DIRECTIONS:
Your answer should be the lines below from the one with "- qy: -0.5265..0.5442" to the one with "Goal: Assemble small", both included, given again exactly and with nothing added.

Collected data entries
------

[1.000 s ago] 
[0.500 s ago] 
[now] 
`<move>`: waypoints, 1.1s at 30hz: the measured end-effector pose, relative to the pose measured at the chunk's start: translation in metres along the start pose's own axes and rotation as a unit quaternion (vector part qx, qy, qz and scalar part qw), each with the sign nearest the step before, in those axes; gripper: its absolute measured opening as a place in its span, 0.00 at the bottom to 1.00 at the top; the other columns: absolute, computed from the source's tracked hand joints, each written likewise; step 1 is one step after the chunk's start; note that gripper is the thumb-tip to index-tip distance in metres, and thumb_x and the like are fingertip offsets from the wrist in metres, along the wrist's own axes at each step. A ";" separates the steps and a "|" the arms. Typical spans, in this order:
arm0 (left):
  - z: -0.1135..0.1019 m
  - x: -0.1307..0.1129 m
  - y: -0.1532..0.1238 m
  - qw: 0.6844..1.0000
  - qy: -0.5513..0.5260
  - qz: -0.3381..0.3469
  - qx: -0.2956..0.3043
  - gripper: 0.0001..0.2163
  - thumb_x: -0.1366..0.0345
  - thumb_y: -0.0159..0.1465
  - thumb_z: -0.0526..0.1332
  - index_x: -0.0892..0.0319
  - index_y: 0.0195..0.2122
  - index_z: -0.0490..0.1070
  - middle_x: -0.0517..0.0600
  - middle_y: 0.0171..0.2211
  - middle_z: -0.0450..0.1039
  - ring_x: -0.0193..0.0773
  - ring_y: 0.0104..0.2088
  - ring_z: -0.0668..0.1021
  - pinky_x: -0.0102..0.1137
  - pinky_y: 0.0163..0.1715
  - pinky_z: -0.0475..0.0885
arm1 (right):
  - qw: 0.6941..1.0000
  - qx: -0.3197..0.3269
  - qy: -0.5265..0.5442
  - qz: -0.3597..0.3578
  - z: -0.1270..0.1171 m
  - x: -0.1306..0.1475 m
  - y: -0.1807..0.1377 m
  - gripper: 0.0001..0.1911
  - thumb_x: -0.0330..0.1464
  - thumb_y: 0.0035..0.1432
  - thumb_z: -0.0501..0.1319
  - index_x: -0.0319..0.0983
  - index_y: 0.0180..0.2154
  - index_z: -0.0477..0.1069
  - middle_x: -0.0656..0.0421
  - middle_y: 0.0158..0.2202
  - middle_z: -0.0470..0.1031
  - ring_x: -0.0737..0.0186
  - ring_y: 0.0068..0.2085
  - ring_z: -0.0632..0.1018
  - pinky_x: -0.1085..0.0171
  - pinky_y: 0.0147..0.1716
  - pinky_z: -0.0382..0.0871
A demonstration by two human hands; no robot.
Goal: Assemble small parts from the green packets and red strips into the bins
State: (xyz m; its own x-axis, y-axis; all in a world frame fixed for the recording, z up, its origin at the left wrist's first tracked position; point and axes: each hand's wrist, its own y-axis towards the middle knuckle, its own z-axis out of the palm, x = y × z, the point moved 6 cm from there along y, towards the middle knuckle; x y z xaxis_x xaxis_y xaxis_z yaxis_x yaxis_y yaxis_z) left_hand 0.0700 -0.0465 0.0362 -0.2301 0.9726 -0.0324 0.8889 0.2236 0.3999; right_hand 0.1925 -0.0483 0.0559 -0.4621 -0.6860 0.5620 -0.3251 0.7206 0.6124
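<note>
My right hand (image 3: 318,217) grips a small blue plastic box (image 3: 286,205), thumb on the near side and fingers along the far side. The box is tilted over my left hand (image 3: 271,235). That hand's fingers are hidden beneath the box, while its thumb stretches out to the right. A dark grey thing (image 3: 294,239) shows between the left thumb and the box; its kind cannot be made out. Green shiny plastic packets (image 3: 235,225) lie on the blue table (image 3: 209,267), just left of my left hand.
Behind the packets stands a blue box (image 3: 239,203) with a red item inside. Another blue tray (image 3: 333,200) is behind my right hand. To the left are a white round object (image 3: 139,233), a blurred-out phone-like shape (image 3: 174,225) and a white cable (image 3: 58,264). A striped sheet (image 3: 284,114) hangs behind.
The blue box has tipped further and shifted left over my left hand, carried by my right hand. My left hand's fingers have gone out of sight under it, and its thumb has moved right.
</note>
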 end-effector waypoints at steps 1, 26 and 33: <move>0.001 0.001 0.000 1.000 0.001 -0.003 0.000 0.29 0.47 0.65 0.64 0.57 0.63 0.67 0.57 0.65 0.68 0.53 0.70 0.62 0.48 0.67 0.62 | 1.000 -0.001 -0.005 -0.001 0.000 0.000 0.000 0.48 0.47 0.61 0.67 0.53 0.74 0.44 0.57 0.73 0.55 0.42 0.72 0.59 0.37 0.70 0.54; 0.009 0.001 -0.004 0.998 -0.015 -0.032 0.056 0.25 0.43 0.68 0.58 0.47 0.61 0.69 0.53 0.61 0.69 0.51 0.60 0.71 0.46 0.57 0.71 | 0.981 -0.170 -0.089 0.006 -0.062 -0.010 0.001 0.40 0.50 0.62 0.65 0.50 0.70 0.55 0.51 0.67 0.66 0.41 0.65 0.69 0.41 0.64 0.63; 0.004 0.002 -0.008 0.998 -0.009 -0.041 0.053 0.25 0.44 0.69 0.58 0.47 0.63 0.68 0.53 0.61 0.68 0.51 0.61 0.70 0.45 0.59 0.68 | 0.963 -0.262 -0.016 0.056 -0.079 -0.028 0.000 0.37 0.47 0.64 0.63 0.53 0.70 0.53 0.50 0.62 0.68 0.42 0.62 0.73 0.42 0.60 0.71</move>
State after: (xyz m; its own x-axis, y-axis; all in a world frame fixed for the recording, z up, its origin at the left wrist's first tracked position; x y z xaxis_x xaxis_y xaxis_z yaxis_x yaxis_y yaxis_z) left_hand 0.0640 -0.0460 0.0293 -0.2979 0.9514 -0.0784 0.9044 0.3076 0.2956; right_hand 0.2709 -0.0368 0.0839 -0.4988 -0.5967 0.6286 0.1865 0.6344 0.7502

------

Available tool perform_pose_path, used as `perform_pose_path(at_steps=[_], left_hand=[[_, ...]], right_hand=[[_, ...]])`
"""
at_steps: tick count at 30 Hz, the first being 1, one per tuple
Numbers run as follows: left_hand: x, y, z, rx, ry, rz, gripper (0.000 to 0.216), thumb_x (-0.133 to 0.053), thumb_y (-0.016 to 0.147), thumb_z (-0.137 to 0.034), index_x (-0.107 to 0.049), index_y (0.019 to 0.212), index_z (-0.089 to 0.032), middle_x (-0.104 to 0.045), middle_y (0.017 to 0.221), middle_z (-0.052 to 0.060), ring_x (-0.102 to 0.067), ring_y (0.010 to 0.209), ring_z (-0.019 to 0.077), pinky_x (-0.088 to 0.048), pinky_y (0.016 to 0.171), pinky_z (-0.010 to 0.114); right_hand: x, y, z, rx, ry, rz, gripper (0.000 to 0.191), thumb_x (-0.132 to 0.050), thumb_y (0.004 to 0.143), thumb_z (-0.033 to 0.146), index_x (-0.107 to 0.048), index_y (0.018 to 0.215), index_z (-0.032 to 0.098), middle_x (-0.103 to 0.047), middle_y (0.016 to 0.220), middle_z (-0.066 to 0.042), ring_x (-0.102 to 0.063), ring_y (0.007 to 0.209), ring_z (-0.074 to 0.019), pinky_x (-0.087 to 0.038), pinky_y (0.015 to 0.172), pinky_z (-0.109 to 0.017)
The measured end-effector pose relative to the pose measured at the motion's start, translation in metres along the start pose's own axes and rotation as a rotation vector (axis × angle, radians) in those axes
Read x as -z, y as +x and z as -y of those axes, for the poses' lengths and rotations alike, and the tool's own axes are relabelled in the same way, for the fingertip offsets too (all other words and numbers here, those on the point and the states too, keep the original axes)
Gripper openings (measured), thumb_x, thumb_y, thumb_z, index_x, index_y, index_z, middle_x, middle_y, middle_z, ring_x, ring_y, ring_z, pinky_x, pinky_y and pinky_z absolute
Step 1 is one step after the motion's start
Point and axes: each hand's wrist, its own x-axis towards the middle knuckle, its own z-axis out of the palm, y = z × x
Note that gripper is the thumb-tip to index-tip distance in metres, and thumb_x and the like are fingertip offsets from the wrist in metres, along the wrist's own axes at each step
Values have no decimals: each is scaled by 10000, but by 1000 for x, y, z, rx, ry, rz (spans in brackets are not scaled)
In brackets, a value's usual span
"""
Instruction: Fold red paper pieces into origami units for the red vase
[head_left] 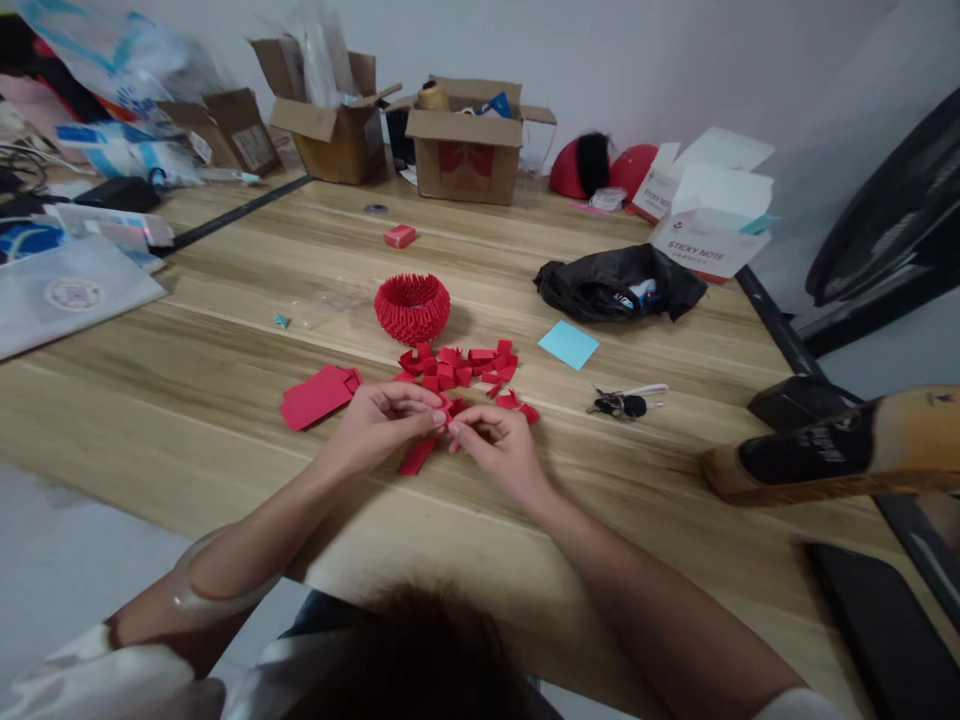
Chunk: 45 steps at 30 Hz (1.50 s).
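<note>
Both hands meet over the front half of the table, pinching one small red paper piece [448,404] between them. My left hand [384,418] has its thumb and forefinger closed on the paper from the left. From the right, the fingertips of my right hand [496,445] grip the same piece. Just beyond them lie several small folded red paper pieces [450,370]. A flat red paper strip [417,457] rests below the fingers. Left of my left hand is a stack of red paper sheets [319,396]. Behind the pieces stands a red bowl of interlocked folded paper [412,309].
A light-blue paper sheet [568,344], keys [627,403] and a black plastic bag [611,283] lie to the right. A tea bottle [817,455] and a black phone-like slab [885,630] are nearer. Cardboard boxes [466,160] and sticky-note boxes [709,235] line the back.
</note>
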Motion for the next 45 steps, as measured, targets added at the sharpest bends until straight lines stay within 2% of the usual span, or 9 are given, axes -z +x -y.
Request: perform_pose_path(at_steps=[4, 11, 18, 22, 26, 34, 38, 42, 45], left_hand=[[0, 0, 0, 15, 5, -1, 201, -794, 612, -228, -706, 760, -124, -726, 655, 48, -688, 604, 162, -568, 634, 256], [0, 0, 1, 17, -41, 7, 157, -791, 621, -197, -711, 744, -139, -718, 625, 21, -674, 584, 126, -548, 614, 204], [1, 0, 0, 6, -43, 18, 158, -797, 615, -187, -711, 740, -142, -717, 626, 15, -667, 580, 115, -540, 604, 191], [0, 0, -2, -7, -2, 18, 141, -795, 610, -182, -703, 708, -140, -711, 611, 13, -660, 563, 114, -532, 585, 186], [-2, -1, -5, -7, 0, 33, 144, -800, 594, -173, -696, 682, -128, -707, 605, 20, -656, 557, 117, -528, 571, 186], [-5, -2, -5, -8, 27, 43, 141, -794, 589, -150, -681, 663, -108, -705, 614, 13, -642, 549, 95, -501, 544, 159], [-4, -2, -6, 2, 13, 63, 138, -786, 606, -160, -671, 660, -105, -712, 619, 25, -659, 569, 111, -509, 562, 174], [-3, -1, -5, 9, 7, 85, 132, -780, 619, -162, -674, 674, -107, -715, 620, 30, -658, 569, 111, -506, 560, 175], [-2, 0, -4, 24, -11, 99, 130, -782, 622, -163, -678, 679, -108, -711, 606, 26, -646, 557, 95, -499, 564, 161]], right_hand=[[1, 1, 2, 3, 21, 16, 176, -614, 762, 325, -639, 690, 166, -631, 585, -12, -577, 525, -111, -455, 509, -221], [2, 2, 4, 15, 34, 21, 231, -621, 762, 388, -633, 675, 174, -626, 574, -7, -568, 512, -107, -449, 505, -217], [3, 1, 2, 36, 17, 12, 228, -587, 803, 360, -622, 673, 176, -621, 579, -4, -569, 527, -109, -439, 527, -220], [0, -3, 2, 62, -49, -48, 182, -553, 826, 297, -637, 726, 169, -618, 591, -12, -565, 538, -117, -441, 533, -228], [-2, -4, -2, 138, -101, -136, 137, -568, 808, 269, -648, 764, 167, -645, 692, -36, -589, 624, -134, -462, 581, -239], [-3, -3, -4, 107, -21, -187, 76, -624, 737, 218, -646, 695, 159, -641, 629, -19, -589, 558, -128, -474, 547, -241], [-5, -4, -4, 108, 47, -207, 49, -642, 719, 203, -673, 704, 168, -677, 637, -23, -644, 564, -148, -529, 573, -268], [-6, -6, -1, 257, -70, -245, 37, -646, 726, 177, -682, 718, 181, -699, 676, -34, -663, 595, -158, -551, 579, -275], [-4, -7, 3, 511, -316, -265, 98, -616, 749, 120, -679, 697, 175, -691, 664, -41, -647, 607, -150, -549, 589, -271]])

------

ANSWER SECTION:
  - qy: -0.5265..0.5442
  - qz: -0.3597..0.3578
  - z: -0.1270..0.1171 m
  - x: -0.1306..0.1475 m
  - y: -0.1807..0.1377 m
  - gripper: 0.0001..0.1911
  - thumb_x: -0.0330..0.1464
  - thumb_y: 0.0035..0.1432
  - thumb_z: -0.0501..0.1319
  - index_x: -0.0319..0.0983
  - index_y: 0.0180..0.2154
  - index_z: -0.0477..0.1069
  - middle_x: -0.0656..0.0421
  - middle_y: 0.0158..0.2202
  - middle_z: -0.0470..0.1031
  - ring_x: -0.0737..0.0186
  - ring_y: 0.0068..0.2085
  - ring_z: -0.0632..0.1018
  - pinky_x: -0.1085..0.0171
  - pinky_y: 0.0147..0.1716
  - pinky_z: -0.0382..0.0871
A demonstration by two human hands; no robot.
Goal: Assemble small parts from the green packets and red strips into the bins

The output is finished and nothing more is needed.